Os preços também têm sido outro assunto a merecer o maior número de comentários. Há quem entenda que, por se tratar de produtos usados, deviam custar menos. Os vendedores justificam os preços com a desvalorização do kwanza, com câmbio flutuante e ainda com a qualidade as marcas dos produtos. Uns vão mais longe lembrando “que só compra quem quer, enquanto estes espaços online vão servindo cada vez mais de mercado informal”.
Porsches e aeronaves à venda na internet
Nos grupos que vendem copos, vassouras e molas para estender a roupa, também aparecem, uma vez ou outra, produtos de luxo. Um Porsche a um Lamborghini. E até um avião.
Um carro modelo Porsche estava a ser vendido a 90 milhões de kwanzas e o vendedor especificava que podia ser comprado imediatamente. Poucos arriscaram em comentar. Apenas reacções de riso. A Aeronave Type –Dornier 328-300. Yearof manuf-200 esteve à venda por dois milhões de dólares. A publicação ‘viralizou’ nas redes sociais e muita gente até arriscou em adivinhar quem seria o dono.
Expatriados fazem recomendações
Vários são os expatriados que, ao deixar Angola, não esquecem os seus funcionários com quem lidaram durante anos, como empregadas domésticas, babás, motoristas e até jardineiros.
Nas publicações, aproveitam para explicar as qualificações dos funcionários para que não “fiquem desamparados e encontrem um novo lar”. Há até casos de estrangeiros que, por causa da pandemia, ficaram retidos e decidiram não regressar, mas, ainda assim, recomendam os seus funcionários por intermédio de amigos da família. “Uns amigos decidiram não mais regressar por causa da pandemia e gostariam de recomendar os seus colaboradores com quem trabalharam muitos anos em Angola. O motorista, a babá, que faz deliciosas papas”, recomendava, num dos grupos, uma integrante, mas também há relatos de fraudes.

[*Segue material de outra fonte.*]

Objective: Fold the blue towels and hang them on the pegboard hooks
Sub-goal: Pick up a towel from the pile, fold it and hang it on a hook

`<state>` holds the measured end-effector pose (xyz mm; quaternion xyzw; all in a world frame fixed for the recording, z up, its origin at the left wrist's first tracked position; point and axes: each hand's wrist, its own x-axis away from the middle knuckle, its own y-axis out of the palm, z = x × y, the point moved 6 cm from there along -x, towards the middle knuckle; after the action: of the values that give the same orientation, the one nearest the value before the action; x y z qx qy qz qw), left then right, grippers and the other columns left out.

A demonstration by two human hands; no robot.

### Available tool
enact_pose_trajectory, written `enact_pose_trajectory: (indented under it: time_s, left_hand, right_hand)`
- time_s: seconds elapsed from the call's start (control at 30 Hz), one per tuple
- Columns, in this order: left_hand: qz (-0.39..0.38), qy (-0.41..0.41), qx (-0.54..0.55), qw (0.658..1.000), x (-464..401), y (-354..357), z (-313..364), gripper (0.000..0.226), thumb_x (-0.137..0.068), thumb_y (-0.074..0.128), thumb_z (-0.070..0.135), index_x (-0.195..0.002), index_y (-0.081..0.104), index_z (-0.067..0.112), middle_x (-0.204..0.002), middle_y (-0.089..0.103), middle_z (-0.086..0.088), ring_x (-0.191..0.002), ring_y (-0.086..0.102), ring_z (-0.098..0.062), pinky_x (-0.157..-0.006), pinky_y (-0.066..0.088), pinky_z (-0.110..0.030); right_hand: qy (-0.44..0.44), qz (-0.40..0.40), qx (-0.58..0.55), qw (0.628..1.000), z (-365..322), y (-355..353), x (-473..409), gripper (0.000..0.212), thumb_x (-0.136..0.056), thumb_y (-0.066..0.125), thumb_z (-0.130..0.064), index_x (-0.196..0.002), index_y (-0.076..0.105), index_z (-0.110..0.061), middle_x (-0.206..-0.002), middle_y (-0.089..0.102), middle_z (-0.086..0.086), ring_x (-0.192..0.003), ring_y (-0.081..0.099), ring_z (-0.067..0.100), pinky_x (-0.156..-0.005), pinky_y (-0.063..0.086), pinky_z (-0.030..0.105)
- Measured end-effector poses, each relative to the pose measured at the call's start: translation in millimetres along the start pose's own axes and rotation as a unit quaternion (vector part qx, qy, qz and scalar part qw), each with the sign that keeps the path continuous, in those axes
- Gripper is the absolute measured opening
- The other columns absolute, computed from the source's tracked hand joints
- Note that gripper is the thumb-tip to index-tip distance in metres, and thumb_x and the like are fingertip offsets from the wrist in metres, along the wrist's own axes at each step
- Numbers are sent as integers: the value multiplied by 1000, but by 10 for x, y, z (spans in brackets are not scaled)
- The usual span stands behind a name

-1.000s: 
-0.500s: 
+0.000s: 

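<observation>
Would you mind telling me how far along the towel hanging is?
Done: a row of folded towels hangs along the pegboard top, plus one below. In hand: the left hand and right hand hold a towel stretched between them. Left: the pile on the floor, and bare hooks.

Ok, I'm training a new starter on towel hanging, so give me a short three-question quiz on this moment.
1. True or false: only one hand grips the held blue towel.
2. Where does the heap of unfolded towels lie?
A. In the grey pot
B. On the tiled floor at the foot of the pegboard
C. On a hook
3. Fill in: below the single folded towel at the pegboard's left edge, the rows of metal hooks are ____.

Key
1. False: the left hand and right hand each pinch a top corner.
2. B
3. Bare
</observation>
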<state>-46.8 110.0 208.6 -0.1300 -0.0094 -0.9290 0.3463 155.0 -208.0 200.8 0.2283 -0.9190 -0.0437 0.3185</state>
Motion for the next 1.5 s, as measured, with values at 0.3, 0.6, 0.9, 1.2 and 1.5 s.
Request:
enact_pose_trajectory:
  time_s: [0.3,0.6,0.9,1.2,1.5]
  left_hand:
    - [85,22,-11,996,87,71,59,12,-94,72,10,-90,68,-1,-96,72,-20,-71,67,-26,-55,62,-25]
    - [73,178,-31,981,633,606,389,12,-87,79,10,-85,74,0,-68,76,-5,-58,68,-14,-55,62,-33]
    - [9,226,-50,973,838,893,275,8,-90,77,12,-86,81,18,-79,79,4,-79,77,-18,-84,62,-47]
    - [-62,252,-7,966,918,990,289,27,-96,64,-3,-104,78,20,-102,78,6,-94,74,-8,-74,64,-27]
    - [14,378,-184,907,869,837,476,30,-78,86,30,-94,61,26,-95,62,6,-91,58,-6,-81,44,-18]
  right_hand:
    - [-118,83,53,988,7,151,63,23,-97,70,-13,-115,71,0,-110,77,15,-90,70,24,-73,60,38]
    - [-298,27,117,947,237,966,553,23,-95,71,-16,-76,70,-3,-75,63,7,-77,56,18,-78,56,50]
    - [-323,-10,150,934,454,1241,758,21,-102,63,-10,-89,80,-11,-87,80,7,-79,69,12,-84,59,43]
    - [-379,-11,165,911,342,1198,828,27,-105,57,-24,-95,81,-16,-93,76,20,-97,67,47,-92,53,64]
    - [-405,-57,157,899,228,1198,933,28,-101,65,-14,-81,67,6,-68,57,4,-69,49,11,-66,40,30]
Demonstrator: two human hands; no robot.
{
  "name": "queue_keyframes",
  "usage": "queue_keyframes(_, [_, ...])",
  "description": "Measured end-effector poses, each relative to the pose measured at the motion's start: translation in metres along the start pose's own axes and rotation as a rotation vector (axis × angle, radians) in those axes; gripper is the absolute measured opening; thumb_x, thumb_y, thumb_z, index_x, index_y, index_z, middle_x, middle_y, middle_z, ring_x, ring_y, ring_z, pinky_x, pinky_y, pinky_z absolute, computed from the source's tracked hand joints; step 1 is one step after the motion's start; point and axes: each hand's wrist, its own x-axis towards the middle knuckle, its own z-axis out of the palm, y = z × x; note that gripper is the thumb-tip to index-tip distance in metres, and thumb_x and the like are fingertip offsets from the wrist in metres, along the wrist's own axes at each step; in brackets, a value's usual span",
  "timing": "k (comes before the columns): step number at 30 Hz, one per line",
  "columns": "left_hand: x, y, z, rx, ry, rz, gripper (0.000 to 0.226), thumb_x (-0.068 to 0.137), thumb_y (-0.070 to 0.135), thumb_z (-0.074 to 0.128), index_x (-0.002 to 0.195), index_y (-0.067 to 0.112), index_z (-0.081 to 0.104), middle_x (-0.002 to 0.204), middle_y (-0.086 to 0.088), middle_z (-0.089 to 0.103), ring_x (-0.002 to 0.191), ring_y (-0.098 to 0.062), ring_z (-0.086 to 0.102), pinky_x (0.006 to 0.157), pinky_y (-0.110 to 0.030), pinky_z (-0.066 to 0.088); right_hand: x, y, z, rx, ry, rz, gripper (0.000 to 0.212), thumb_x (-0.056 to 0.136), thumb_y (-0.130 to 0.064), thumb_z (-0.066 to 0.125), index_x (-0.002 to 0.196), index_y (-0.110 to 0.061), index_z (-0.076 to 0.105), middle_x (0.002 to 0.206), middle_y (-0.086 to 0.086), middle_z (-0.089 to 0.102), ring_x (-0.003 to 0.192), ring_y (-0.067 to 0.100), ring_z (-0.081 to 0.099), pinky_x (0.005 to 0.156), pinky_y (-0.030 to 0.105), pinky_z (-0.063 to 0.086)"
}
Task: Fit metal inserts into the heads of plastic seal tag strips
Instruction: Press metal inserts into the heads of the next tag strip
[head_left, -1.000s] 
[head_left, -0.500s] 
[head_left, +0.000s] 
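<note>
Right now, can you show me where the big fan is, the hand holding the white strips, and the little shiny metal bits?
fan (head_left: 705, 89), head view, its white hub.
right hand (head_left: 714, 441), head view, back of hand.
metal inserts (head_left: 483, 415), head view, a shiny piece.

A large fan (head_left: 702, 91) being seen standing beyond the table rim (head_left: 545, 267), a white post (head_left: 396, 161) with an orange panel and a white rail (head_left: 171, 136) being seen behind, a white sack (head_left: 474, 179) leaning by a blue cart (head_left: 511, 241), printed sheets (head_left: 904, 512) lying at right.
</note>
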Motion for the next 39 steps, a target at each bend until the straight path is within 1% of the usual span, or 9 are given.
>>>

Angola contava, até 2018, com mais de 669 mil imigrantes, um número em que estavam incluídos 71,3 mil refugiados. O documento refere que a quase totalidade dos imigrantes é proveniente da África subsariana e a idade média situa-se nos 33,6 anos. As remessas dos imigrantes angolanos para o país foram 1,5 milhões de dólares, em 2018, e 11 milhões de dólares, em 2016. Os dados pertencem ao relatório do Departamento de Assuntos Económicos e Sociais das Nações Unidas.
O VE contactou o Serviço de Migração Estrangeiros (SME) para tentar perceber o número de expatriados que deixou Angola nos últimos seis meses, mas ainda não obteve resposta.